This might seem vaguely sacrilegious but the fact is, I don’t find Kolkata a particularly charming city. People are usually struck by the city’s history, beauty and curiosities. I don’t see it, I don’t feel it and basically, I dislike the city intensely. If ever there was a miasma of a city, it’s Kolkata. It’s not that I don’t see what makes people go on their nostalgia trips. There are some beautiful, crumbly parts to Kolkata where history becomes even more historical with creepers and weathered facades. Turn off from a crammed main road or avenue and you’ll find yourself in an unexpectedly leafy street lined with houses painted in candy colours. Women walk about in saris draped in the old Bengali way, hem above their ankles, rather than in the more common, over-the-shoulder-train style. There’s the Coffee House, the old Oberoi, New Market, the labyrinths of forgotten aristocracies in north Kolkata, Marble Palace, Victoria Memorial, the dirty Chinese restaurants of Tangra… etcetera etcetera etcetera. See a common thread in all these things? They all belong to the world of past tenses. That’s Kolkata for you. Steeped, stewed, mired in past glories and determined to continue squelching in the mud of memories, rather than step out, clean up and get on with things.
When I first came to the city, it was still officially Calcutta. I was a teenager who knew about Bengal and Bengalis from literature, music and some art. I wasn’t prepared for a city with piles of garbage as randomly scattered as Banksy graffiti. Or people who were so insecure and self-obsessed that they made crabs in a Singapore hawker stall look like a supportive community. Bengal’s past glories blinkers Bengalis from their mediocre present, and I couldn’t stand the general pomposity. It probably didn’t help that I got eyed contemptuously because people could tell from my Bengali accent that I hadn’t grown up in a Kolkata neighbourhood lined with houses painted in ghastly shades of pink, yellow, or a particularly revolting powder blue (no idea why these are the preferred colours of middle class Bengalis but they are). You know the Leftist Calcutta of chain-smoking filmmakers, alcoholic poets and heavy-lidded philosophers? That’s the world I knew as a teenager and I couldn’t decide what was stronger: my admiration for how much they’d read and their ideas or my frustration at how fixed everyone was in their ways.
I returned to Kolkata years later, as an adult, and this time, a very different side of the city was revealed to me. It was the rich, Anglophile Kolkata that was the object of the Left’s reverse snobbery. These were people who took pride in speaking Bengali with vaguely English intonations. By this time, I’d lost my old accent and spoke Bengali perfectly, thus proving again that I have terrible timing in life. This Kolkata was made up of clubs established in and clinging on to the colonial era, like the Bengal Club and Calcutta Club.
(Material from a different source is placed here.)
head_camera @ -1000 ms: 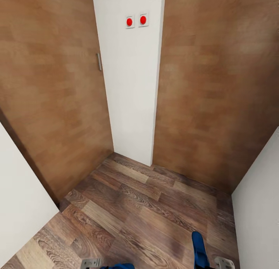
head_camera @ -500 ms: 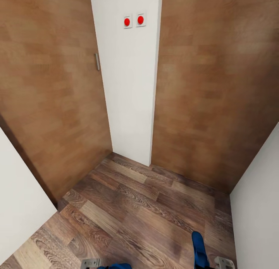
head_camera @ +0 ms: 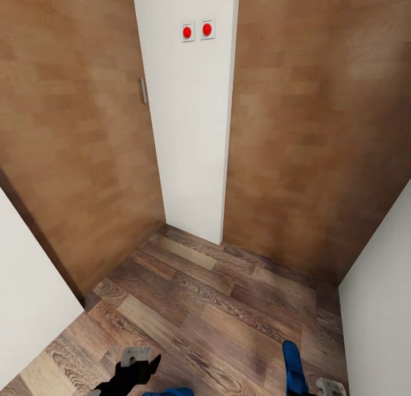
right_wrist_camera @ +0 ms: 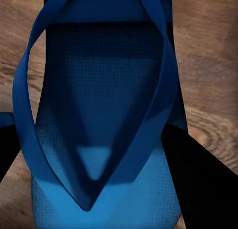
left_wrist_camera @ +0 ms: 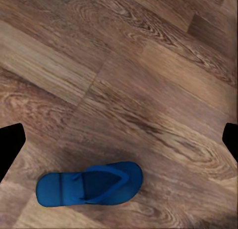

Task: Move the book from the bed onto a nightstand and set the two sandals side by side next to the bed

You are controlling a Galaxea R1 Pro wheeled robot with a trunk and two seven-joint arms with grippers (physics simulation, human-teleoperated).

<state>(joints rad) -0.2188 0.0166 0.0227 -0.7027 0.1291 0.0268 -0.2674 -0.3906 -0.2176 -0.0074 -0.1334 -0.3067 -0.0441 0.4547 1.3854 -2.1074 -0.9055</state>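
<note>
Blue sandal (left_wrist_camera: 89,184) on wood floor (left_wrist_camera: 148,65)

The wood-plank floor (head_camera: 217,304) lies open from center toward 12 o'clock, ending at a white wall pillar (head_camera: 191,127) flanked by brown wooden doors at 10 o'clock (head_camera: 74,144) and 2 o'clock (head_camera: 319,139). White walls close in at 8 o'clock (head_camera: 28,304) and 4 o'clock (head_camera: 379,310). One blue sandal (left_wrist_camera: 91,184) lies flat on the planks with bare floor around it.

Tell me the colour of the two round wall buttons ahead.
Bright red, each on a white square plate; the head view shows them best.
</note>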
Its young partied till 5am and lounged in über-expensive coffee shops of five-star hotels. Money mattered here as did the veneer of a Western sophistication. It was radically different from the Calcutta I’d known as a teenager but it was just as blinkered, stifling and rigidly trained upon the past.
But middle class Lefty or snooty Anglophile, this is not the city from which one expects a film titled “Gandu — The Loser”.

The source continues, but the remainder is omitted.